WORK ITEM: Give an exact copy of the lines from the beginning of the listing below to the "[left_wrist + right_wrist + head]" line, inclusive.

RECORD EXCERPTS:
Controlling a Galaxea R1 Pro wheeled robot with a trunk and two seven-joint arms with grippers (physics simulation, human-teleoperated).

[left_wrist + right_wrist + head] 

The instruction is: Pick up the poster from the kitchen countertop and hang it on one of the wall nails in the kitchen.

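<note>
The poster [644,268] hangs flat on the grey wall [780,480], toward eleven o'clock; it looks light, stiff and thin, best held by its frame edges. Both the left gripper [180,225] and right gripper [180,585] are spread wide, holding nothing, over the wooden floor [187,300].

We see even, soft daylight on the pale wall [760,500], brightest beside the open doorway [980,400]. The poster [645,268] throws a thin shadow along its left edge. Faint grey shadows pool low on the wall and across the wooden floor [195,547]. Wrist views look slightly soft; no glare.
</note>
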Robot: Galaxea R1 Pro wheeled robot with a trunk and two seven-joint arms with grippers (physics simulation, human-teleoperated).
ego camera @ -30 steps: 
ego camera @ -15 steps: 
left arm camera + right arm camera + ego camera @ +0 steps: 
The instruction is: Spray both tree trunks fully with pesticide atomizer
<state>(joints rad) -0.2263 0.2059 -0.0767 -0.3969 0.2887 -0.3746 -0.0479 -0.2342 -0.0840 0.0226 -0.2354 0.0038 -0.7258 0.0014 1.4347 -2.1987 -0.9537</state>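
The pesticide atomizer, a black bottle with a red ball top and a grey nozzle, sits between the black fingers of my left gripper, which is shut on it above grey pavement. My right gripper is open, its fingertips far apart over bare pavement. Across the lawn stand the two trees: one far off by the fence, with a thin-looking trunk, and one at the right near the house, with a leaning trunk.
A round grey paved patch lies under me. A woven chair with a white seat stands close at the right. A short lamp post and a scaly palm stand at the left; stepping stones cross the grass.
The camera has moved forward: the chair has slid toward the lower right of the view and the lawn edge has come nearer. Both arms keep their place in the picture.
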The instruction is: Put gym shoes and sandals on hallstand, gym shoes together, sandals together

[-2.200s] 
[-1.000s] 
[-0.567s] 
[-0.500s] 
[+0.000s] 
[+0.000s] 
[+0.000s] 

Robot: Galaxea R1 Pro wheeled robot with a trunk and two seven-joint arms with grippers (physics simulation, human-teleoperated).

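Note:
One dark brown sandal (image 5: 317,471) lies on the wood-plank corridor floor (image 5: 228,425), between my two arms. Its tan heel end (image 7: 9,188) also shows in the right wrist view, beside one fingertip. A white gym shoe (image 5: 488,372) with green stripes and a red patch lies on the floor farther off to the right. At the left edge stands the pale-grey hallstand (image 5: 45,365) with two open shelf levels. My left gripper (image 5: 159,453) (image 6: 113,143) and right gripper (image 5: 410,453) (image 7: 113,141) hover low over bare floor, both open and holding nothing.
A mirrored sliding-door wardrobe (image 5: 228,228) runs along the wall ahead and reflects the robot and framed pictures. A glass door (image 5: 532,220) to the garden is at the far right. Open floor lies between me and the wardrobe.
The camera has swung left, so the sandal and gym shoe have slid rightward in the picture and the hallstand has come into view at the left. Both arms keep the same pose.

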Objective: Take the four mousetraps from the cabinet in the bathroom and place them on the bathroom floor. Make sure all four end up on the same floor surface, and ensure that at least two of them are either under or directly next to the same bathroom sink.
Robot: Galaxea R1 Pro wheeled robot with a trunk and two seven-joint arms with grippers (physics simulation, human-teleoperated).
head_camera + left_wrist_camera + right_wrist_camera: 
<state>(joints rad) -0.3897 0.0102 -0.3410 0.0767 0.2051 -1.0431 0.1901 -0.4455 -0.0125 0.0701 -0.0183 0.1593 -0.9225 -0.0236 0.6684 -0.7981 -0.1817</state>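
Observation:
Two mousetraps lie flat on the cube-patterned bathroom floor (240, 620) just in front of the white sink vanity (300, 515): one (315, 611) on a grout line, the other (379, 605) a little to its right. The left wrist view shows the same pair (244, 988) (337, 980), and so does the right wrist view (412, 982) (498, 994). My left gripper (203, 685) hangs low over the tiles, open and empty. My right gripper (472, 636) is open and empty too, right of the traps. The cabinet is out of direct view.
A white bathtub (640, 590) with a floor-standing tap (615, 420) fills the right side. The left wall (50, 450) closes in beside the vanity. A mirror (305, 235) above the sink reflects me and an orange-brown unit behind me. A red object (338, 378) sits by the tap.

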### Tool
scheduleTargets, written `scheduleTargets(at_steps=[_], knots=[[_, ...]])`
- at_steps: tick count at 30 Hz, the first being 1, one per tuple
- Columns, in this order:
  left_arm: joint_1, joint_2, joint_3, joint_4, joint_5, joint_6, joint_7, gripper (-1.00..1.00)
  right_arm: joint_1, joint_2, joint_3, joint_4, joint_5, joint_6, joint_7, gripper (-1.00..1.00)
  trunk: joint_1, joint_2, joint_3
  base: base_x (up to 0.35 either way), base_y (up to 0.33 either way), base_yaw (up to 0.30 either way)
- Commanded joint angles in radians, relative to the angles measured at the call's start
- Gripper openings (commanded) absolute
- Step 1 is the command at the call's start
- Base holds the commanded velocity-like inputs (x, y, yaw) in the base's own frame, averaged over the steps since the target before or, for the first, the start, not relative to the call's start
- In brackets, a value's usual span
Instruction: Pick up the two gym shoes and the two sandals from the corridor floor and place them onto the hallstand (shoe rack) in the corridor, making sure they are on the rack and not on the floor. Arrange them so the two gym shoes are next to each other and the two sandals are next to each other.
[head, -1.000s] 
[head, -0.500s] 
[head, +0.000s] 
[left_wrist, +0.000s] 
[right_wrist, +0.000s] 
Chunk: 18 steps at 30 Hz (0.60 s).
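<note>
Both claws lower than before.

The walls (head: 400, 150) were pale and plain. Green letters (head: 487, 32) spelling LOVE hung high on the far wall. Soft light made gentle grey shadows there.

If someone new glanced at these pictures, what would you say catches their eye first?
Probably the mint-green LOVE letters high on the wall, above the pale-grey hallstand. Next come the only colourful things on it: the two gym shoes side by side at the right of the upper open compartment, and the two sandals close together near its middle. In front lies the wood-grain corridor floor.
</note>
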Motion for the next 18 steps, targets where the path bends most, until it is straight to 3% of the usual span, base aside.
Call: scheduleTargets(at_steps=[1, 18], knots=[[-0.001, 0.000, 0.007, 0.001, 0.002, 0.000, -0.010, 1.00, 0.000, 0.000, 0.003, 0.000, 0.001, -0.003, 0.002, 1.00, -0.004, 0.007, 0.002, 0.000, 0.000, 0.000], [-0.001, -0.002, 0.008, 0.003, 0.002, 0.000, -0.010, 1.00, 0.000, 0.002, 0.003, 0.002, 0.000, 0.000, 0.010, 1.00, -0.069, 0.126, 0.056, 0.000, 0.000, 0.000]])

ANSWER SPACE:
Controlling a Galaxea R1 Pro wheeled robot with a trunk and two seven-joint arms with grippers (physics simulation, human-teleoperated).

[left_wrist + right_wrist + head] 

The answer has now been finished.